§ What you need to do:
Which lines of the records below contain the word "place"? Report each of them in full.

[Opening Records section]

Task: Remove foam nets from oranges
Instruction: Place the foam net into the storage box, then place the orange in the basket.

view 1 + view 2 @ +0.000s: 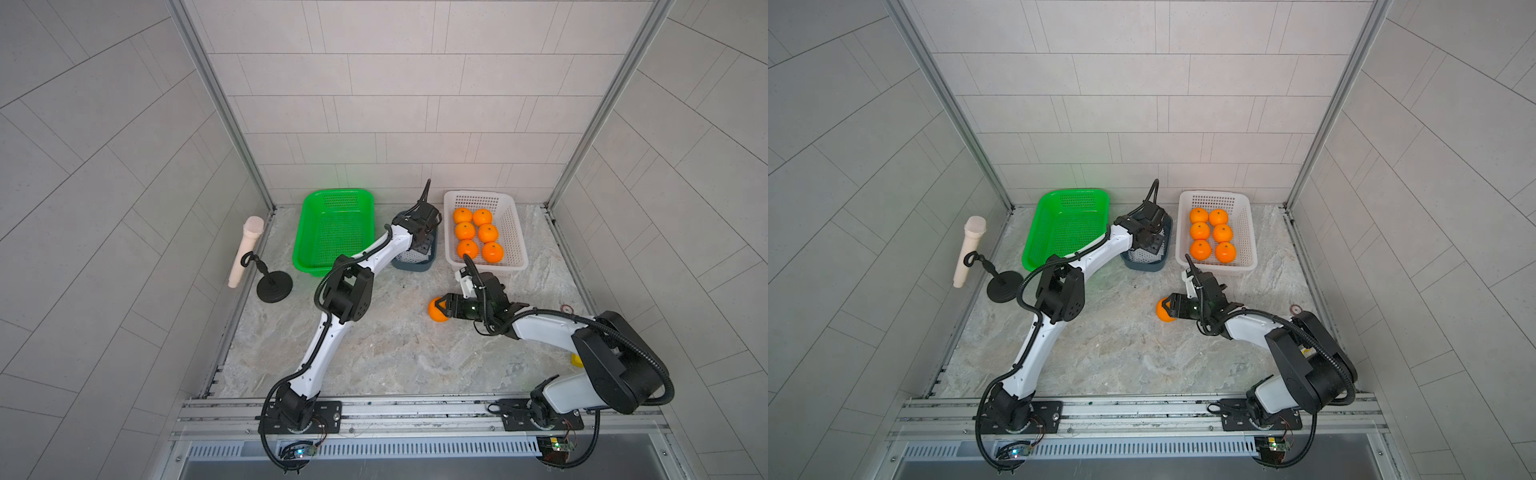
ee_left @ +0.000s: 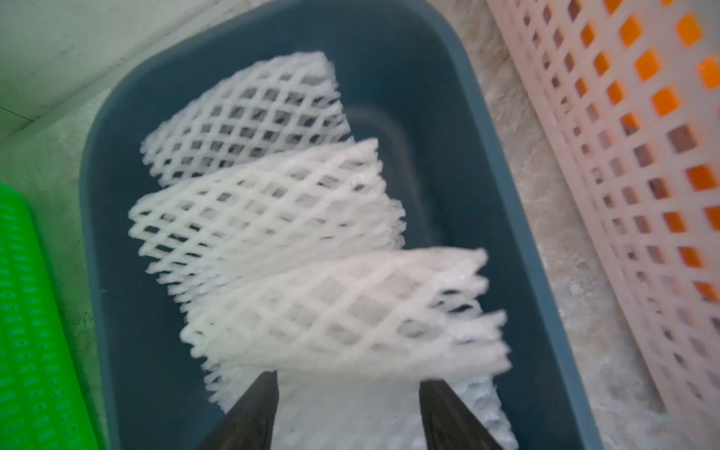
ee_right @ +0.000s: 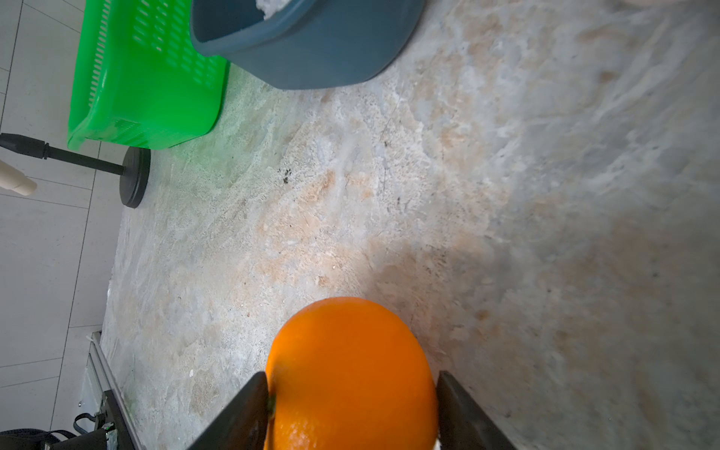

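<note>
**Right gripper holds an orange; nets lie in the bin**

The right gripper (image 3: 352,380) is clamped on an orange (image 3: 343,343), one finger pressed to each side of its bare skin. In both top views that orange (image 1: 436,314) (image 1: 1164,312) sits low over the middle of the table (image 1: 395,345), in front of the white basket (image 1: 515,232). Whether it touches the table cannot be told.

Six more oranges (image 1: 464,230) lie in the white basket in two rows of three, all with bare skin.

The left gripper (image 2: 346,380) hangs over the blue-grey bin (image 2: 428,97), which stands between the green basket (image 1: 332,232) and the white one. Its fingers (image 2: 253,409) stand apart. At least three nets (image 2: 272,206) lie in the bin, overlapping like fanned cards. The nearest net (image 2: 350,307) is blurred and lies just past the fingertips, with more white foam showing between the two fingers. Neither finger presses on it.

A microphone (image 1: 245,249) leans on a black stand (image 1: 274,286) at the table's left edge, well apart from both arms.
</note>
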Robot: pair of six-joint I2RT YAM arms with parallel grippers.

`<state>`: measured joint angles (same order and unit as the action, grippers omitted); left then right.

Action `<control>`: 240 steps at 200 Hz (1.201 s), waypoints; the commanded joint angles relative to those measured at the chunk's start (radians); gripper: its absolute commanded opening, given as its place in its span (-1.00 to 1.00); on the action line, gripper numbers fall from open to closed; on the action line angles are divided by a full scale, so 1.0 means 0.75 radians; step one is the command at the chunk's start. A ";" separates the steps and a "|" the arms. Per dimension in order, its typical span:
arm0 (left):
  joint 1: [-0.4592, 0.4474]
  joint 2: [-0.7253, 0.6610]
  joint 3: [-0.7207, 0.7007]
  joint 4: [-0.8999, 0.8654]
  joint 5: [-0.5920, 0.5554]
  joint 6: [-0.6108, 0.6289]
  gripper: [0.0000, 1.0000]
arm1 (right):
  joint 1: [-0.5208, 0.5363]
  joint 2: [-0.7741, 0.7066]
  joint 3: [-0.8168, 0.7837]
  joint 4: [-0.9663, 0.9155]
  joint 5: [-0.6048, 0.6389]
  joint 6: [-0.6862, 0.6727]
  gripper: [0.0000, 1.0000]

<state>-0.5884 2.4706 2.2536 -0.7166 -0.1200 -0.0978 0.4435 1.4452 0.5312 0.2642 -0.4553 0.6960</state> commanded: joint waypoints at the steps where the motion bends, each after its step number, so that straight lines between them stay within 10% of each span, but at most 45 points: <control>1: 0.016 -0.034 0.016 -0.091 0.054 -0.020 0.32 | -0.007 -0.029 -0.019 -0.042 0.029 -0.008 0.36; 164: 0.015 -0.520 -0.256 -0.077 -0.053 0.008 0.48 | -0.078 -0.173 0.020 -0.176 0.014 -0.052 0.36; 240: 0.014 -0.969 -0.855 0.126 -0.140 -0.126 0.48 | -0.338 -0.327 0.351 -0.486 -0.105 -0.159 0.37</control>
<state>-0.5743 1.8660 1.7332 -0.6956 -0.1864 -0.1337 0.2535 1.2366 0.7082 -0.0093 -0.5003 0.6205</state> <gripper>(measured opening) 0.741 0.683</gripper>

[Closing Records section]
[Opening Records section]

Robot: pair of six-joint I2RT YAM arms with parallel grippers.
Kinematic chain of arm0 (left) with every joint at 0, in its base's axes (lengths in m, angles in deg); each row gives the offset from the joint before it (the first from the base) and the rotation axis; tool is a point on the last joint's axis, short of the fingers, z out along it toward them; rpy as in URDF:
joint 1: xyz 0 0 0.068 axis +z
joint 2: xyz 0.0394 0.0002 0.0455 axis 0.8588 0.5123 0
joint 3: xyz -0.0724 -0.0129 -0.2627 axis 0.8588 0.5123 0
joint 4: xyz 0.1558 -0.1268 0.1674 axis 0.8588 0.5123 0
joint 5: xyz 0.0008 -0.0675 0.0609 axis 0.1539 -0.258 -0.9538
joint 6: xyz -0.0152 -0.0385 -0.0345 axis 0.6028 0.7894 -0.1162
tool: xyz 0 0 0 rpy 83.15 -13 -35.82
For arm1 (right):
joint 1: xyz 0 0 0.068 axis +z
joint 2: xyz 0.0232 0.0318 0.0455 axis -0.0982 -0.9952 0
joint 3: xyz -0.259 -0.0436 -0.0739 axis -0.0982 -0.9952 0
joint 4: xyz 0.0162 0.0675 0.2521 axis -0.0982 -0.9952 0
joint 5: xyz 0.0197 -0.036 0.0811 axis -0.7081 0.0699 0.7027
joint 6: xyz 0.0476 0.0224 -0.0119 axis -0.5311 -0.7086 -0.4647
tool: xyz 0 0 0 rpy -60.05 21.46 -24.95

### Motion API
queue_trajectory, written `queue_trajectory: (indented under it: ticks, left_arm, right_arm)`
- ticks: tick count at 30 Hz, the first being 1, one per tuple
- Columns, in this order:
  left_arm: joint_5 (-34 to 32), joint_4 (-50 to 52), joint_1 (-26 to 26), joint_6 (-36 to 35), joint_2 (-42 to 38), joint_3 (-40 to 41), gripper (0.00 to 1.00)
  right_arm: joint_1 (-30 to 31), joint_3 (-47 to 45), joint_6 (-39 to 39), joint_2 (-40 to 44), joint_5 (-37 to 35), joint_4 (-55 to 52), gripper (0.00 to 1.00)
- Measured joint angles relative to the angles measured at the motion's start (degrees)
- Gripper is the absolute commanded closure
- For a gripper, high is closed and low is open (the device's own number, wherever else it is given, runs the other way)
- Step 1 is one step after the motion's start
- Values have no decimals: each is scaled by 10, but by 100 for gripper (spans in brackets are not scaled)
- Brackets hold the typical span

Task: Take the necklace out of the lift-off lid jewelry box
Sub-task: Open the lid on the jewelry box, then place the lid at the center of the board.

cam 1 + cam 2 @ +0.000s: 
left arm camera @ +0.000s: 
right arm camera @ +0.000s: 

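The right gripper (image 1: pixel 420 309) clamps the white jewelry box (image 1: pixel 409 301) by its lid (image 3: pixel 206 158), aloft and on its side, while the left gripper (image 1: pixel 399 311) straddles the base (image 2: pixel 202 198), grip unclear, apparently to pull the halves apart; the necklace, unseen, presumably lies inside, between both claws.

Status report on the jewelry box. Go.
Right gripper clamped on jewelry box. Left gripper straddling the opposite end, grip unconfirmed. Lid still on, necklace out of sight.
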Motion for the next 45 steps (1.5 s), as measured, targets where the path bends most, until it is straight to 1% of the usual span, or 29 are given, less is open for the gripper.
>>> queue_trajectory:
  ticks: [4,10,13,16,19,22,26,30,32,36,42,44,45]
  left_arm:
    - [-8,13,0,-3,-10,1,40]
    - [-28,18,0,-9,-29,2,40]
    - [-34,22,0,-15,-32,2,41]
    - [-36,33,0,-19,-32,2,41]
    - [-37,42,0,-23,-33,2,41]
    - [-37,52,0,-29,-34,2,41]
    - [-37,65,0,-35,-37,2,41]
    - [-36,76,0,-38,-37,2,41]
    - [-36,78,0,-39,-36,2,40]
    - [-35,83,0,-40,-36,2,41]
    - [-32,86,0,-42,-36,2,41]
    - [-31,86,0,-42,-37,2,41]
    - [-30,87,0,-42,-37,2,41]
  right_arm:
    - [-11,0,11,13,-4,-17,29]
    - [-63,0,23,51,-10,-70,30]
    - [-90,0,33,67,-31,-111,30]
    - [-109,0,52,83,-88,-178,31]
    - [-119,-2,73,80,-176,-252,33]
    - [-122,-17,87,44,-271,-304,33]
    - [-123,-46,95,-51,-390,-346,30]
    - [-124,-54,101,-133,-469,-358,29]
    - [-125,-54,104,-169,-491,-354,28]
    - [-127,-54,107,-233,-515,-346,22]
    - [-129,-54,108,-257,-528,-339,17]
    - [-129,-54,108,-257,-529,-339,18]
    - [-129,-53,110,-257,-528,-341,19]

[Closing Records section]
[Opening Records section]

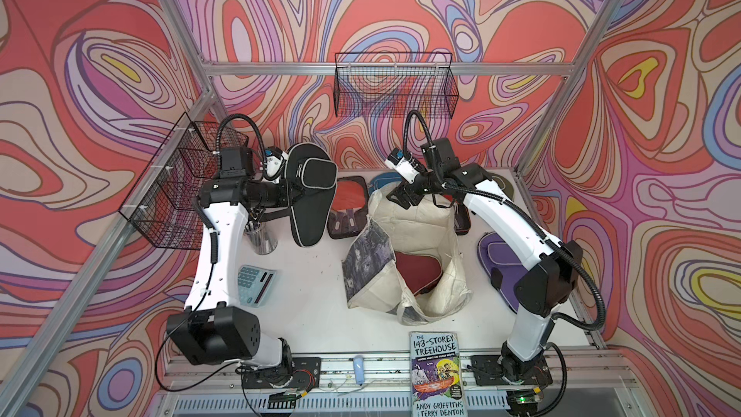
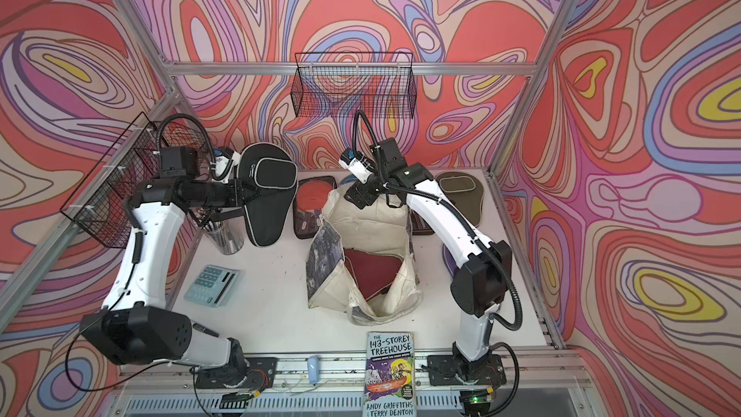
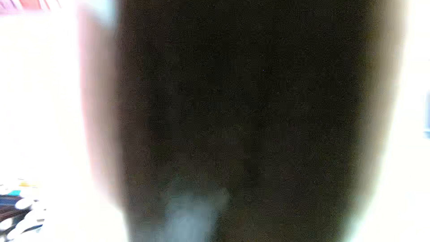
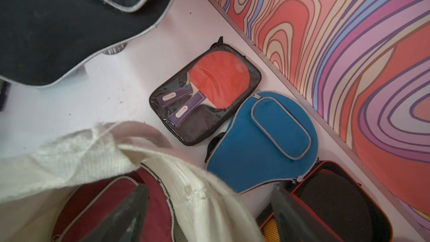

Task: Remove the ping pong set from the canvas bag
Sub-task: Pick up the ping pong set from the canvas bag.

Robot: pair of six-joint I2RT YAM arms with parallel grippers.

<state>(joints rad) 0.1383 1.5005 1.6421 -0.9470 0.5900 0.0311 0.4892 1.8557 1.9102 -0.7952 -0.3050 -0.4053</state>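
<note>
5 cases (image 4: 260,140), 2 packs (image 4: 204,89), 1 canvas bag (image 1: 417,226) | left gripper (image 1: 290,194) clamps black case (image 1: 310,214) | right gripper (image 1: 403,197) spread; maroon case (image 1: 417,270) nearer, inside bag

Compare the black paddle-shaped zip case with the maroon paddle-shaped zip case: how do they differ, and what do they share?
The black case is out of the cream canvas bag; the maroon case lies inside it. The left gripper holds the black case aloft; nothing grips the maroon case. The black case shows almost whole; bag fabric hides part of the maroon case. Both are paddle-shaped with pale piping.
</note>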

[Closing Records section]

§ Result of this exercise:
Instruction: Place the foam net into the storage box, then place the orange in the basket.
Action `<control>`: 240 steps at 200 Hz (1.201 s), waypoints; the commanded joint angles relative to those measured at the chunk's start (radians); gripper: its absolute commanded opening, given as its place in its span (-1.00 to 1.00); on the action line, gripper numbers fall from open to closed; on the action line angles are divided by a full scale, so 1.0 means 0.75 radians; step one is the command at the chunk's start. A ";" separates the steps and a "|" the arms. Per dimension in order, its typical span:
Sub-task: Open the lid on the jewelry box, then place the lid at the center of the board.

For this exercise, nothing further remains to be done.